**Assignment**: From the entries that follow, reproduce exactly and only the lines from the line with "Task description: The" to the line with "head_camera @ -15", endpoints included.

**Recorded data**:
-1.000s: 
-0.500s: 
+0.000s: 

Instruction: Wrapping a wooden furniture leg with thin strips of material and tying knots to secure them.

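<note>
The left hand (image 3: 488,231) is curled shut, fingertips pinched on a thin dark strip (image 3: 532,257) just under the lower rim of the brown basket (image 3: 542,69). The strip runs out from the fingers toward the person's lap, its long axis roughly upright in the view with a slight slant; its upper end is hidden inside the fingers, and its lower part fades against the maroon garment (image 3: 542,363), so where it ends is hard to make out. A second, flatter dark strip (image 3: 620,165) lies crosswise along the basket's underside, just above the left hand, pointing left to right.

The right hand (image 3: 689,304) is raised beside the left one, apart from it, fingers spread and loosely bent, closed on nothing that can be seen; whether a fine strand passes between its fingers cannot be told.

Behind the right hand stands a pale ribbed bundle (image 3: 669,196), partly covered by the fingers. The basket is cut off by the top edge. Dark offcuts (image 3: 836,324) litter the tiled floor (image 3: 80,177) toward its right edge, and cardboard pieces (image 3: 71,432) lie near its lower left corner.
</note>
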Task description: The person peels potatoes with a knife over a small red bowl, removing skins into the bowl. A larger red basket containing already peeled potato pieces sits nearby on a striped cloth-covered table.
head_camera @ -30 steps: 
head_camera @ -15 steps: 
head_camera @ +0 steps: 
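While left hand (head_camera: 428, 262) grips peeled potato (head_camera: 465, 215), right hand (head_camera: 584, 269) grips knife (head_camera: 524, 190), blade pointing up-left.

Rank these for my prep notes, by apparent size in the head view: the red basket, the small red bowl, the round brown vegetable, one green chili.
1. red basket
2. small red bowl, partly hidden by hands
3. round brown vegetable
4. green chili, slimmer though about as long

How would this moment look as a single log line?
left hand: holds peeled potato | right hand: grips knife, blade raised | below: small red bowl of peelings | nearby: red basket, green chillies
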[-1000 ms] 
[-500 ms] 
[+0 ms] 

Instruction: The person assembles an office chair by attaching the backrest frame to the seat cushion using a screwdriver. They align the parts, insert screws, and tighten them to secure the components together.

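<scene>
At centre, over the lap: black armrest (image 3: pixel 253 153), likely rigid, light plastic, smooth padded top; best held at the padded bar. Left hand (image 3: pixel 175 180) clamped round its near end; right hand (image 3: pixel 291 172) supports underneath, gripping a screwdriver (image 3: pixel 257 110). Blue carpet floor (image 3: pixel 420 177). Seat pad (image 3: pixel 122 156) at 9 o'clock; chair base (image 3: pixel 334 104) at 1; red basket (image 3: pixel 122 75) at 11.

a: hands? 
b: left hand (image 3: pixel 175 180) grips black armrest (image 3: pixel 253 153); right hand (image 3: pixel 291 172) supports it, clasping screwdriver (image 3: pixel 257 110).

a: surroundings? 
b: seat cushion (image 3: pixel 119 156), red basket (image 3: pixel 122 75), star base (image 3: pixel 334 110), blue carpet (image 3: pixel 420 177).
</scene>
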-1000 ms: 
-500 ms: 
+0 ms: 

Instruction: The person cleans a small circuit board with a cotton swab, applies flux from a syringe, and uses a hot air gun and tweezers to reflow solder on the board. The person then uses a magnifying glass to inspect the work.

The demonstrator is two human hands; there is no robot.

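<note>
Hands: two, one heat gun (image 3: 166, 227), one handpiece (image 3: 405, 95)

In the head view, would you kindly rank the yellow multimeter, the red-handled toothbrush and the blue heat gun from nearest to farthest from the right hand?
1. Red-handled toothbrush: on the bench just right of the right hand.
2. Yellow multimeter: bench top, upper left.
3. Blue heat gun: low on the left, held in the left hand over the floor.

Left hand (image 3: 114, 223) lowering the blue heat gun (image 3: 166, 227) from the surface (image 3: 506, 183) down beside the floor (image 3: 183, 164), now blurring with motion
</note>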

**Result of the exercise**:
Task description: The person peels potatoes with a knife over a small red bowl, removing skins into the bowl. A larger red basket containing already peeled potato pieces sits nearby on a striped cloth-covered table.
head_camera @ -30 steps: 
head_camera @ -15 steps: 

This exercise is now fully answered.